__Work item__.
Report each line from the listing that the string "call" appears in.

__Data excerpt__.
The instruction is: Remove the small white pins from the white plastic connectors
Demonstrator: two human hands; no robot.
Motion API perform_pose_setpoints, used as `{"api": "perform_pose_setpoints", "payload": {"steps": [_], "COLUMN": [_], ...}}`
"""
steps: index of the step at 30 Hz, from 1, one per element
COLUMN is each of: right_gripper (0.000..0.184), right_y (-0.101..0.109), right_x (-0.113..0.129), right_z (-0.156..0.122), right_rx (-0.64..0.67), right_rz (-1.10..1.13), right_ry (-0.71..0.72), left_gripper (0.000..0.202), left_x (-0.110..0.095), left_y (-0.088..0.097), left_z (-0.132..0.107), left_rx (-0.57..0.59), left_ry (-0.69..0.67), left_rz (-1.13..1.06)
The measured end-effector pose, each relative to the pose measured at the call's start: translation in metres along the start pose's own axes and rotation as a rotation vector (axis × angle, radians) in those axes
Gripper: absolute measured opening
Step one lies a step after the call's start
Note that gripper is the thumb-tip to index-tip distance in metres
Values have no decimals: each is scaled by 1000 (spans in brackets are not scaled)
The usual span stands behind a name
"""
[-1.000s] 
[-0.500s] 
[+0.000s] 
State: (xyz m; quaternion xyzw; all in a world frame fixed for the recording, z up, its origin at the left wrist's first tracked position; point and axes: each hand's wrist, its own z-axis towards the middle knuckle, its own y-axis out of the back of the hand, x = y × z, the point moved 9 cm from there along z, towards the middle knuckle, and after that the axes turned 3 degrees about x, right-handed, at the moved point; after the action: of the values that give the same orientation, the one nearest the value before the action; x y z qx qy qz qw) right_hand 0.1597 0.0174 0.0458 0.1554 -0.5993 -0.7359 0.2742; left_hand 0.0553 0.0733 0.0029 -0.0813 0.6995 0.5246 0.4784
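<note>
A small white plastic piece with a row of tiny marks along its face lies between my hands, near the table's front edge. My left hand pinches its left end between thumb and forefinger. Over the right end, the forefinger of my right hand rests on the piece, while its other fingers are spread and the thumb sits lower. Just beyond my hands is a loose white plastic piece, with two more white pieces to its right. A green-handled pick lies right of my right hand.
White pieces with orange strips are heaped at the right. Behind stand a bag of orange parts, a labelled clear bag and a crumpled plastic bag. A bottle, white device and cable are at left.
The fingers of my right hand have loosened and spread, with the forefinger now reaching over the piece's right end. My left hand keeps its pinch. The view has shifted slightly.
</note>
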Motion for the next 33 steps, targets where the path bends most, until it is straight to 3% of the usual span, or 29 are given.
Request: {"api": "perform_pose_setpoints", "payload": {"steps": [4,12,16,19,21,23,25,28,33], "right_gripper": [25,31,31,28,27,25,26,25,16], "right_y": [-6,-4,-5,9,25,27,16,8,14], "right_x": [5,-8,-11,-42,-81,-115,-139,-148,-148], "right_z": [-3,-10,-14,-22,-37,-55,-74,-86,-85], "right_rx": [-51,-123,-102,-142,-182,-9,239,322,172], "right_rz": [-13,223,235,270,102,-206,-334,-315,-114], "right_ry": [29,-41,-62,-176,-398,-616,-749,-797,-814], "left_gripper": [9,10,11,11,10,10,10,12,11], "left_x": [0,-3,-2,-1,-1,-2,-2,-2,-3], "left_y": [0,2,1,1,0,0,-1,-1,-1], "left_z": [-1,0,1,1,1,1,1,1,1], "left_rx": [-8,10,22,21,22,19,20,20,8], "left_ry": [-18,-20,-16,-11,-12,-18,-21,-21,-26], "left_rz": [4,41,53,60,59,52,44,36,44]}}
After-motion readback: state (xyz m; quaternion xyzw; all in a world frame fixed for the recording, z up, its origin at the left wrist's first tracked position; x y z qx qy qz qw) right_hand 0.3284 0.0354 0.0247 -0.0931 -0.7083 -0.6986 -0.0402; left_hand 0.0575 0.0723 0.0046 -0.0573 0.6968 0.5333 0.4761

__Answer to this problem__.
The measured end-effector pose, each relative to the pose measured at the call's start: translation in metres along the start pose's own axes and rotation as a rotation vector (axis × angle, radians) in those axes
Step one lies a step after the call's start

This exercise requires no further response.